Nevertheless, as Michael Grunwald recently detailed for Politico there are significant procedural hurdles to simply undoing existing environmental regulations because “the rulemaking process can take years of technical and administrative work that Pruitt and his team have not yet had time to do.”
The result is that “so far he’s only managed to delay a few rules that hadn’t yet taken effect.” That’s not for lack of trying, but it reflects the realities of the situation. What he can do is try to degrade the agency’s institutional capacity. And corruption is part and parcel of that endeavor.
Pruitt’s corruption fulfills conservative goals
Some of this is widely acknowledged. The inevitable to-be-sure paragraph of Grunwald’s article, for example, concedes that Pruitt has “sent a clear message throughout the agency to be more accommodating to businesses, a message that has helped persuade hundreds of its career public servants to retire.”
Pruitt’s unethical conduct — up to and including the habit of reassigning career staff who speak up about problems — works hand-in-hand with the overall strategy of attempting to demoralize the staff. Creating an agency culture where good work is not respected and where ethical service is punished is a good way of trying to persuade serious people to leave and ensure that staff positions will either go unfilled or will be held by time-servers with little zeal for the agency’s mission.
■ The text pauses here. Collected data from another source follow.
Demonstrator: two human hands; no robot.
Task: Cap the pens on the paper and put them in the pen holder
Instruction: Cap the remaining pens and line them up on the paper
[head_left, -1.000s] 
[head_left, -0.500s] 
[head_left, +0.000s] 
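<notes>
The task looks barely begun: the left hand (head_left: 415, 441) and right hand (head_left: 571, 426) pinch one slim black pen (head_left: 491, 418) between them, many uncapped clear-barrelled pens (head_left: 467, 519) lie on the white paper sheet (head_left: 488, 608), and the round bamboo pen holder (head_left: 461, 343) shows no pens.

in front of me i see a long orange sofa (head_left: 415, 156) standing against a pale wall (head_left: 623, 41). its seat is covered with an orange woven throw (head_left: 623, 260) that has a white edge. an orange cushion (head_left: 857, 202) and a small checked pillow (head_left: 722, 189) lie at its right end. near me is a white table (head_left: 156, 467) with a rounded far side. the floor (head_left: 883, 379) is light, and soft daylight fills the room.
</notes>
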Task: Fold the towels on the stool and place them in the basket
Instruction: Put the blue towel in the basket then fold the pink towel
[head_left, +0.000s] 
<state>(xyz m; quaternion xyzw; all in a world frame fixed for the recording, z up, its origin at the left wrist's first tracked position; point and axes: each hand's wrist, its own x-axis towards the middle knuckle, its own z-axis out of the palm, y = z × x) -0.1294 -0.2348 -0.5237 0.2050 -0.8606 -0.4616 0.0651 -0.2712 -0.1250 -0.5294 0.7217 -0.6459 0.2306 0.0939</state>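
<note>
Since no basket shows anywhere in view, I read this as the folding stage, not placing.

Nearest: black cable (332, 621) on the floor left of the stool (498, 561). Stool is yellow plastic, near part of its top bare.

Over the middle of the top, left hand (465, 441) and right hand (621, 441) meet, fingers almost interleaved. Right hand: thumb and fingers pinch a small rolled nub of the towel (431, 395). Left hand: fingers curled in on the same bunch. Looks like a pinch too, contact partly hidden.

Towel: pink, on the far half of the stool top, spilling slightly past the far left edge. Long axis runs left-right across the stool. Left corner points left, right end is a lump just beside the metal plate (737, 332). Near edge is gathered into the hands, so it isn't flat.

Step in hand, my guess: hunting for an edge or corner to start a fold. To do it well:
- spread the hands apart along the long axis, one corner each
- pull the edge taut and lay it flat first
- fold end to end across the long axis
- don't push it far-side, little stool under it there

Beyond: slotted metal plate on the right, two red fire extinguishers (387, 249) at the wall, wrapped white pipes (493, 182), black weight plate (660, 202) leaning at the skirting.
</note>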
By the same token, while it’s politically impossible to directly cut the agency’s budget as steeply as conservatives would like, Pruitt can accomplish the same basic goals by wasting the money. Or, rather, by doing things — first class airfare, trips to Morocco, bringing a security detail to Disneyland, spending lavishly on office furniture — that seem like waste to people who believe in the EPA’s mission, Pruitt can fulfill the conservative movement’s mission of starving the EPA of the funds it needs to carry that mission out.
Of course, at some point, the sheer weight of embarrassment induced by Pruitt’s misconduct could make him more trouble than he’s worth. Similarly, it’s fear of political blowback that prevents Republicans from openly espousing the goal of completely eliminating the agency that he runs.
But last week’s Pruitt scandals are already somewhat in the rearview mirror thanks to FBI raids on Michael Cohen’s office, looming military conflict with Syria, and Mark Zuckerberg’s congressional testimony. If Pruitt can keep his head down and avoid any new problems for another week or so, a dozen new Trump administration controversies will already be upon us. (Remember Trump’s war on Amazon?)
Pruitt will be able to continue his low-intensity war on the EPA’s institutional culture and organizational capacity. Misuse of funds and abusive of personnel won’t be a distraction from his basic ideological mission there, they’ll be part and parcel of it.